Wielu przewoźników, którzy nadal będą latać, będzie musiało ominąć Rosję - spedytorzy poniosą dodatkowe koszty paliwa i znajdą mniej dostępnej pojemności ładunkowej na tych lotach, ze względu na dodatkową wagę paliwa. Stawki frachtu lotniczego Chiny-Europa wzrosły w marcu o ponad 80% do 11,36 dolarów/kg.
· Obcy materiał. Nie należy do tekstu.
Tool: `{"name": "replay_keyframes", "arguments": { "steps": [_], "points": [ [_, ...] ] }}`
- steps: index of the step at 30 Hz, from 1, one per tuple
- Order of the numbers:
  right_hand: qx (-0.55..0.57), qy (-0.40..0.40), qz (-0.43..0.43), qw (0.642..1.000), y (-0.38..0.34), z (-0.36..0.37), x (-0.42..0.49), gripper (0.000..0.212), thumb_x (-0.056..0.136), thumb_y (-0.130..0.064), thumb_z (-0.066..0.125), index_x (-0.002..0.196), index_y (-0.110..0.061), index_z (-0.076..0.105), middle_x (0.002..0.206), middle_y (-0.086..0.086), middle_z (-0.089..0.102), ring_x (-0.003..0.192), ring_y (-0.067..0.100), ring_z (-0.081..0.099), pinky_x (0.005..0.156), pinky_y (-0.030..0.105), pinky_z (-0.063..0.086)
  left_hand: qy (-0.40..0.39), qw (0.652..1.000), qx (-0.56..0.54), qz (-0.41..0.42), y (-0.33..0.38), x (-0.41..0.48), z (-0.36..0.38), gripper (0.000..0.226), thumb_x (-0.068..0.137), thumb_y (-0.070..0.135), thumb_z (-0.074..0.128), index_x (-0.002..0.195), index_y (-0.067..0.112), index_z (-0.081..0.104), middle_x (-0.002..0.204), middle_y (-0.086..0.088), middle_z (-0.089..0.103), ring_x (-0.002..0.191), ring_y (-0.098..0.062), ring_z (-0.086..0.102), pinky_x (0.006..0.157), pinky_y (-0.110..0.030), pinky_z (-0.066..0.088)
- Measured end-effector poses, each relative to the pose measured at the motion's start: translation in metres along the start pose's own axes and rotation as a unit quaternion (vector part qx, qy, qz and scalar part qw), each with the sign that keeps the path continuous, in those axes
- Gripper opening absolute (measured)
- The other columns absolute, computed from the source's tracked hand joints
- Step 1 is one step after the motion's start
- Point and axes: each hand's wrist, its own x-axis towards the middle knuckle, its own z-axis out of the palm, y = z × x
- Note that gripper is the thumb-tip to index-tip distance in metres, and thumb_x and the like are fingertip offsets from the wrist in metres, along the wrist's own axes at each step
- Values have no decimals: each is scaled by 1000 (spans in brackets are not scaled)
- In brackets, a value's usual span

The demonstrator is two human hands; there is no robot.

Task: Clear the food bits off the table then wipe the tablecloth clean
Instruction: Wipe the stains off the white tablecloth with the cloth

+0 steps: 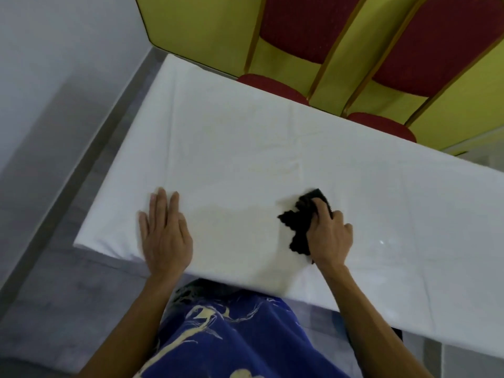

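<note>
I am gripping the crumpled black cloth (298, 223) in my right hand (328, 236), wiping the white tablecloth (245, 148); my left hand (163, 236) is pressing flat, fingers apart, to its left.

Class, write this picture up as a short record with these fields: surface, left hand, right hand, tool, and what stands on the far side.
surface: white tablecloth, creased
left hand: flat on the tablecloth, fingers straight
right hand: grips the black cloth against the tablecloth
tool: black cloth, crumpled
far side: two red chairs, gold frames
</note>
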Motion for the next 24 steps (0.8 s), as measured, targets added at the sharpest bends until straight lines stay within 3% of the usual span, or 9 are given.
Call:
{"name": "replay_keyframes", "arguments": {
  "steps": [3, 6, 8, 11, 13, 16, 18, 21, 24],
  "points": [
    [62, -6, 104, 993, 20, -7, 10, 31, 101, -30, 34, 130, -33, 45, 101, 14, 60, 77, 36, 58, 76, 45, 51, -9, 1000, -10, 5, -2, 2, -2, 51, 104, 26, 24, 153, 15, 33, 165, -8, 18, 153, -23, 12, 123, -50, 11],
    [178, 14, 113, 977, -16, -14, -2, 29, 101, -31, 30, 123, -30, 48, 105, 6, 65, 88, 28, 62, 76, 42, 52, 0, 999, -27, -39, -4, 0, -7, 52, 103, 25, 24, 152, 11, 32, 165, -14, 12, 154, -28, 8, 123, -51, 6],
    [228, 14, 59, 972, -60, -15, -21, 32, 101, -35, 28, 124, -32, 49, 104, 2, 66, 88, 25, 63, 75, 43, 53, 2, 998, -29, -61, -12, -9, -11, 52, 103, 26, 24, 153, 12, 30, 165, -15, 10, 154, -28, 5, 122, -51, 3],
    [249, -36, -124, 960, -132, 0, -59, 35, 102, -27, 35, 132, -26, 51, 111, 7, 67, 90, 29, 62, 76, 42, 50, -10, 999, -23, -39, -28, -21, -16, 54, 103, 29, 22, 154, 14, 27, 165, -13, 10, 154, -27, 5, 122, -52, 5],
    [174, -101, -254, 946, -170, 16, -87, 42, 98, -22, 43, 139, -21, 48, 108, 15, 66, 86, 36, 59, 72, 40, 43, -37, 998, -25, -43, -33, -24, -18, 58, 101, 34, 24, 156, 17, 21, 166, -12, 5, 154, -25, 1, 123, -52, 1],
    [60, -152, -358, 920, -188, 34, -109, 65, 78, -24, 73, 139, -19, 52, 90, 15, 62, 68, 31, 56, 63, 33, 36, -48, 996, -20, -67, -33, -29, -19, 65, 97, 32, 36, 158, 24, 14, 166, -11, -4, 154, -24, -7, 121, -53, -7],
    [24, -127, -385, 914, -177, 34, -106, 75, 64, -29, 83, 134, -22, 58, 79, 10, 61, 59, 26, 53, 58, 29, 35, -40, 997, -16, -69, -34, -31, -21, 60, 100, 30, 29, 157, 24, 16, 166, -10, -2, 154, -23, -6, 121, -54, -6],
    [27, -108, -391, 914, -143, 32, -91, 76, 66, -25, 79, 137, -27, 54, 80, 11, 59, 58, 27, 51, 60, 30, 29, -30, 996, -14, -88, -32, -28, -24, 54, 104, 37, 15, 156, 27, 19, 167, -8, 3, 154, -20, -3, 122, -52, -6],
    [23, -79, -339, 937, -101, 24, -86, 75, 67, -19, 74, 138, -31, 52, 77, 9, 55, 56, 25, 44, 59, 30, 28, -37, 992, 1, -121, -29, -23, -22, 50, 106, 34, 19, 156, 31, 18, 167, -7, -1, 154, -20, -8, 121, -56, -8]
  ]
}}
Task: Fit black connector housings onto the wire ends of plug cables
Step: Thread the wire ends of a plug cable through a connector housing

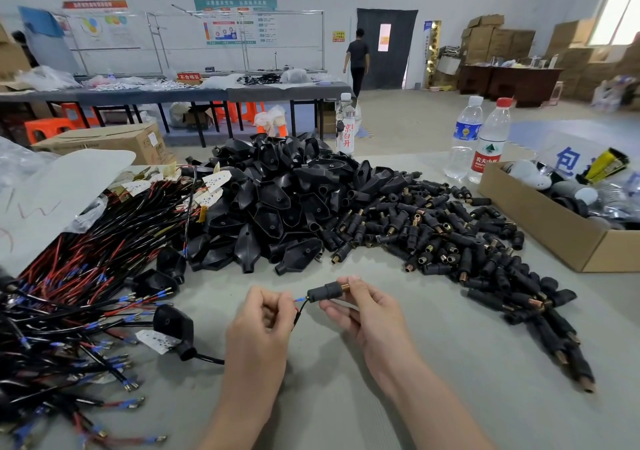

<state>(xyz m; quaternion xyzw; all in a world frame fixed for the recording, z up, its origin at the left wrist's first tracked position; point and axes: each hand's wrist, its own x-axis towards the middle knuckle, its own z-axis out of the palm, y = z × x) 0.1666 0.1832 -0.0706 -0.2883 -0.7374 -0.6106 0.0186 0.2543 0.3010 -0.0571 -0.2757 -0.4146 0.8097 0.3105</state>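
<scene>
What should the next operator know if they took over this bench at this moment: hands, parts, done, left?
Left hand pinches a cable just behind its blue-tipped wire end.
Right hand holds a connector housing, brass spring end toward the right.
The wire end is at the housing's mouth; whether it is seated cannot be told.
Loose housings lie heaped to the right on the table, bare cables to the left, larger black shells in the middle.
Left: push this end home, then work through the cables.

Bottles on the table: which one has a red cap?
The rightmost bottle, red-labelled; the blue-labelled bottle beside it and the third bottle have white caps.
</scene>
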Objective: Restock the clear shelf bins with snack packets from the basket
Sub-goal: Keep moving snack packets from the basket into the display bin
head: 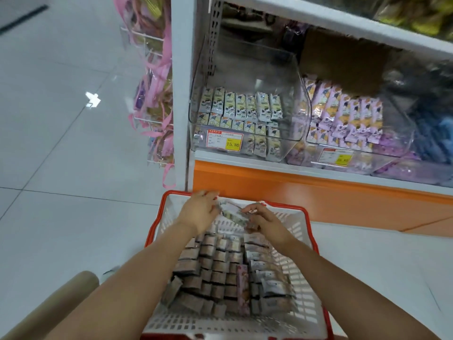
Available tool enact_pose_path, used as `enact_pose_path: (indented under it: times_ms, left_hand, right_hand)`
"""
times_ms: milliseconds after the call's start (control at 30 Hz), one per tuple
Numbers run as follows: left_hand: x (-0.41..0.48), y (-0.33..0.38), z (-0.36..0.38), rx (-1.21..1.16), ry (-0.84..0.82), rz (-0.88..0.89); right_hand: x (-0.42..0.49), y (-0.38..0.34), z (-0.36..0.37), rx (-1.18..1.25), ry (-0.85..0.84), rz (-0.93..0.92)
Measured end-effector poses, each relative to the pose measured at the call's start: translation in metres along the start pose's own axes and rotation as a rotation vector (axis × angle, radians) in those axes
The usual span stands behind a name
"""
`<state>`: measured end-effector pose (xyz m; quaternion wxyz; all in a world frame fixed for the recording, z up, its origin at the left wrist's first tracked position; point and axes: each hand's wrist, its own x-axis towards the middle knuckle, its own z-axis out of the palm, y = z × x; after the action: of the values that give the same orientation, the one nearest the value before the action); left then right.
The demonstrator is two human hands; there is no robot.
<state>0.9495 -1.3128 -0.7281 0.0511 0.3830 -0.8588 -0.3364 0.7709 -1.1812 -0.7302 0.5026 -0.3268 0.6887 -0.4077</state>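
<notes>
Left hand (201, 209) and right hand (266, 223) each pinch one end of a blurred snack packet (232, 213) — held between them, above the far end of the basket (297, 241).

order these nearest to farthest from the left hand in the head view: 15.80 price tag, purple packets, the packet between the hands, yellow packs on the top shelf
1. packet, at the left hand's fingertips
2. 15.80 price tag, front of the left bin, above
3. purple packets, second bin, up and right
4. yellow packs, top shelf, far right
</notes>
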Motion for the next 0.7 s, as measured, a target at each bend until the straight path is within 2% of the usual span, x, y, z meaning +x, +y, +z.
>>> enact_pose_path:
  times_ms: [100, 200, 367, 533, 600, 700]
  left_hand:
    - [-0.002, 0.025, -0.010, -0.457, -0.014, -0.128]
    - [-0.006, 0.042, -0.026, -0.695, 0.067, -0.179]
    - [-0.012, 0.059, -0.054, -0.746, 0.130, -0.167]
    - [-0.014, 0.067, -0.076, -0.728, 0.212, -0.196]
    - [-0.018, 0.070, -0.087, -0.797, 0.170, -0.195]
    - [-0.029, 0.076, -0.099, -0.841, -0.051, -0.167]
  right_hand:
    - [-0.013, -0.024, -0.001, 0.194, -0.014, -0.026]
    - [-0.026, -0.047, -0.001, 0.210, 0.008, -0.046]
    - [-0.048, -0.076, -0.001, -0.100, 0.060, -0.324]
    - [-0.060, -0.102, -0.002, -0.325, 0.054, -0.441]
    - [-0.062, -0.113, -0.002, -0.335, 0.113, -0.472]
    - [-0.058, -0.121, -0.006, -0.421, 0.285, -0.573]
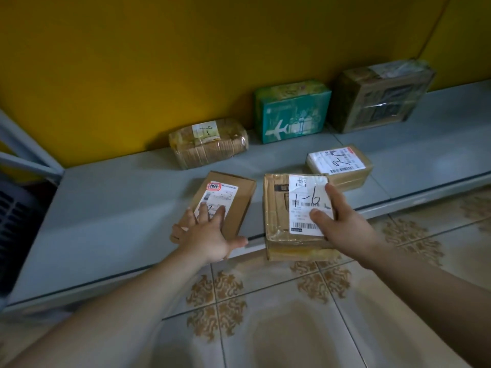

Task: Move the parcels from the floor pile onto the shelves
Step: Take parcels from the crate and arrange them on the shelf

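The left hand [210, 235] is pressing spread, straight fingers [203, 212] on a slim parcel [240, 200] lying lengthwise toward the wall at the shelf [106, 221] front. The right hand [345, 221] is gripping the 1-6 parcel [276, 208], which is overhanging the edge. Bare shelf is lying open to the left.
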Motion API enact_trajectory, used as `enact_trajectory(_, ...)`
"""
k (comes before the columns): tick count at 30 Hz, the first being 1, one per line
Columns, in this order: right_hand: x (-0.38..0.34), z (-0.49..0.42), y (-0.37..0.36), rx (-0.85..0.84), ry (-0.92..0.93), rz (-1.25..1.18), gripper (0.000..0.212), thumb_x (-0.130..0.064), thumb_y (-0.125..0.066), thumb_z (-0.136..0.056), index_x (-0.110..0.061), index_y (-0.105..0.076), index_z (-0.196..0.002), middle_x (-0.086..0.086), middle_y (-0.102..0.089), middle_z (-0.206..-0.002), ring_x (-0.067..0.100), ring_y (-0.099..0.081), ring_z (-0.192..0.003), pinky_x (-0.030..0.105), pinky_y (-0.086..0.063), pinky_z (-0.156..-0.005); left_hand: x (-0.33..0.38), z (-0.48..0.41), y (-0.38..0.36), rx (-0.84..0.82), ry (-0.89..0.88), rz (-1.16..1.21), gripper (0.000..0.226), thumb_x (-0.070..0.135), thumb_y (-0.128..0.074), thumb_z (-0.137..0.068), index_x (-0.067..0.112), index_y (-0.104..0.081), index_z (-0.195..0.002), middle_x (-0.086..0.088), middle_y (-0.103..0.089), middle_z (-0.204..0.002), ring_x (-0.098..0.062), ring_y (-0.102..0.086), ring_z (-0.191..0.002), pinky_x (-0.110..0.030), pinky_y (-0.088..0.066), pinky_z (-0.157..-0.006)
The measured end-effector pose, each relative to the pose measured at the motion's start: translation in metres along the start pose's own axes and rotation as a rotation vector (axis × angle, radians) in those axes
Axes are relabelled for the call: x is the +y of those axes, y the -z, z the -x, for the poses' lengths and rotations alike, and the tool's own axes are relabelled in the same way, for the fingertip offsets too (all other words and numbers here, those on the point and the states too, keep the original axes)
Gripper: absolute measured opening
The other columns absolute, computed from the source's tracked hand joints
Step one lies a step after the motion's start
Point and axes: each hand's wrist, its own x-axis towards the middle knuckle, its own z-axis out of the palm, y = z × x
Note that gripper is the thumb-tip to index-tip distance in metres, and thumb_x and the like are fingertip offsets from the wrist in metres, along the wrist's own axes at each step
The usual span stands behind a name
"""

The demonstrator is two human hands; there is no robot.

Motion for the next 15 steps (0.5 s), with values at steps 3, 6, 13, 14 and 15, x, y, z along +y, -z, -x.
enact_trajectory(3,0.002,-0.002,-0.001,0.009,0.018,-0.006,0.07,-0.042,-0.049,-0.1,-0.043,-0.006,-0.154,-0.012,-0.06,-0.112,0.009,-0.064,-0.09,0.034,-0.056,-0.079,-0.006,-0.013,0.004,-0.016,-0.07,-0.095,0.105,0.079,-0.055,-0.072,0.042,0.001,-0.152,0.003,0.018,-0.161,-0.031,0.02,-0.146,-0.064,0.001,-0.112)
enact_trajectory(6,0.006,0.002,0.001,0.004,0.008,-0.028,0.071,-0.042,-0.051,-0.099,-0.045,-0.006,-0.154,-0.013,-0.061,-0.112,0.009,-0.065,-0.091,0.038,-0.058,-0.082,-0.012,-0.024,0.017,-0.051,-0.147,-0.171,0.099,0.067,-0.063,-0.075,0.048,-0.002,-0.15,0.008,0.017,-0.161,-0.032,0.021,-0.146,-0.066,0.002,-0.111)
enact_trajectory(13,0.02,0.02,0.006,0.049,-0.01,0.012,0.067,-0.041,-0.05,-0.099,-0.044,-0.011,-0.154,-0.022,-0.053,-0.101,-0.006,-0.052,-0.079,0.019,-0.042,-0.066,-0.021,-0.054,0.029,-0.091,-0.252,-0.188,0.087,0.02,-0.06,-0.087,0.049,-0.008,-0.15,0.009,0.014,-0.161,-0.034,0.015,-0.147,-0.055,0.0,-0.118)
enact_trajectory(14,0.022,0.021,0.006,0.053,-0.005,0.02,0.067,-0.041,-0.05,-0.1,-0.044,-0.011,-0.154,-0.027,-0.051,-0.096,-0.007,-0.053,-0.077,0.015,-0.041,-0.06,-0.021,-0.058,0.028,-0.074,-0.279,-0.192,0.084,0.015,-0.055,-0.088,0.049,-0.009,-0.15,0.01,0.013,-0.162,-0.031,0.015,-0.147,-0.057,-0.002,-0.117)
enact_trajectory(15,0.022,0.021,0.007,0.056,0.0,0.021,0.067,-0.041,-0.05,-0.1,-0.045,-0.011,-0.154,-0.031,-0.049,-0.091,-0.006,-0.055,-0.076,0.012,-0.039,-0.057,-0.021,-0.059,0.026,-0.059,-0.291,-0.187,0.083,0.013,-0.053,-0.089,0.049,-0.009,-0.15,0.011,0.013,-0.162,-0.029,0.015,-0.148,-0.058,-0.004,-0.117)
Przekierowane statki i przewoźnicy oceaniczni, zawieszający połączenia morskie do Rosji, mogą spowodować zatory w alternatywnych portach.
Jeśli sankcje przesuną spedycję znacznej liczby kontenerów z linii kolejowej Azja-Europa na ocean, to stworzy to również presję na wzrost stawek frachtu oceanicznego w Azji i Europie. Nie mając możliwości przelotu nad Rosją, niektórzy przewoźnicy mogą zrezygnować z usług Azja-Europa, dodatkowo ograniczając i tak już napiętą podaż.
Niektórzy przewoźnicy już wprowadzają również dopłaty za ryzyko wojenne, aby zrekompensować koszty operacji dostosowawczych. Na przykład Cargolux ogłosił dopłatę 0,20 dolara/kg za cały ładunek w Azji.
Koleją z Azji przez Rosję do Europy co tydzień trafiało około 10 tys. jednostek TEU (kontenerów standardowych o poj. 39 m³). Jeśli sankcje lub strach przed awarią przesuną znaczną liczbę kontenerów z kolei na ocean, ten nowy popyt wywrze również presję na wzrost stawek w Azji i Europie, ponieważ coraz więcej spedytorów będzie konkurować o i tak już ograniczone możliwości przewozowe.